Franciscan Sister Joan of Arc Souza said that while attending Saint Francis School in Honolulu, she was drawn to the sisters for their evident charism of joy. She said the sisters always participated in their students’ lives, talked to them in the hallways, laughed with them and attended their games. Their actions of accepting and including their students exemplified the work of their patron saint.

“He was a very simple man,” Sister Souza said of St. Francis. “His emphasis was on the vow of poverty, but also joyfulness, and that’s what I experienced when I went to Saint Francis High School. Our sisters were happy women.”

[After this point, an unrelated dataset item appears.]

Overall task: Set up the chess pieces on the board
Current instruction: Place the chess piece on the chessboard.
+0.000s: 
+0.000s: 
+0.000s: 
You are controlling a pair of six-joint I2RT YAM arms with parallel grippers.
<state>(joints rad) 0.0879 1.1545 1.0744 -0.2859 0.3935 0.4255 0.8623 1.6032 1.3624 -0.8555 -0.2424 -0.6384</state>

After graduating from Saint Francis in 1961 and entering the Franciscan Sisters the same year, Sister Souza returned to the school twice — first as chair of its religion department and then as head of school for nearly three decades.

She now lives with 12 other sisters at The Plaza in Kaneohe, where they, like St. Francis, bring their charism to a broader lay community.

“He did what he could to make the world a better place,” she said. “If we all put on just a little bit of the mind of Francis, we wouldn’t be into so many wars.”

Indeed, in a Jan. 10 letter to the ministers general of the Conference of the Franciscan Family, Pope Leo said St. Francis’ message of peace was needed now more than ever.

“In this age, marked by so many seemingly interminable wars, by internal and social divisions that create mistrust and fear, he continues to speak. Not because he offers technical solutions, but because his life points to the authentic source of peace,” the pope wrote.

That peace, he added, “is not limited to the relations between human beings,” but extends to “the entire family of Creation.”

OSV News contributed reporting.

Prayer of St. Francis

Lord, make me an instrument of your peace:

where there is hatred, let me sow love.

where there is injury, pardon.

where there is doubt, faith.

where there is despair, hope.

where there is darkness, light.

where there is sadness, joy.

O divine Master, grant that I may not so much seek

to be consoled as to console,

to be understood as to understand,

to be loved as to love.

For it is in giving that we receive,

it is in pardoning that we are pardoned,

and it is in dying that we are born to eternal life.

Above: Top, Holy Trinity Church in Kuliouou is a pilgrimage site during St. Francis of Assisi’s jubilee year; bottom, Capuchin Franciscan Father Mike Dalton, pastor of Holy Trinity Church, has had a first-class relic of St. Francis since his days as a seminarian. The reliquary inside the church holds it and a number of other relics. (Photos by Celia K. Downes / Hawaii Catholic Herald)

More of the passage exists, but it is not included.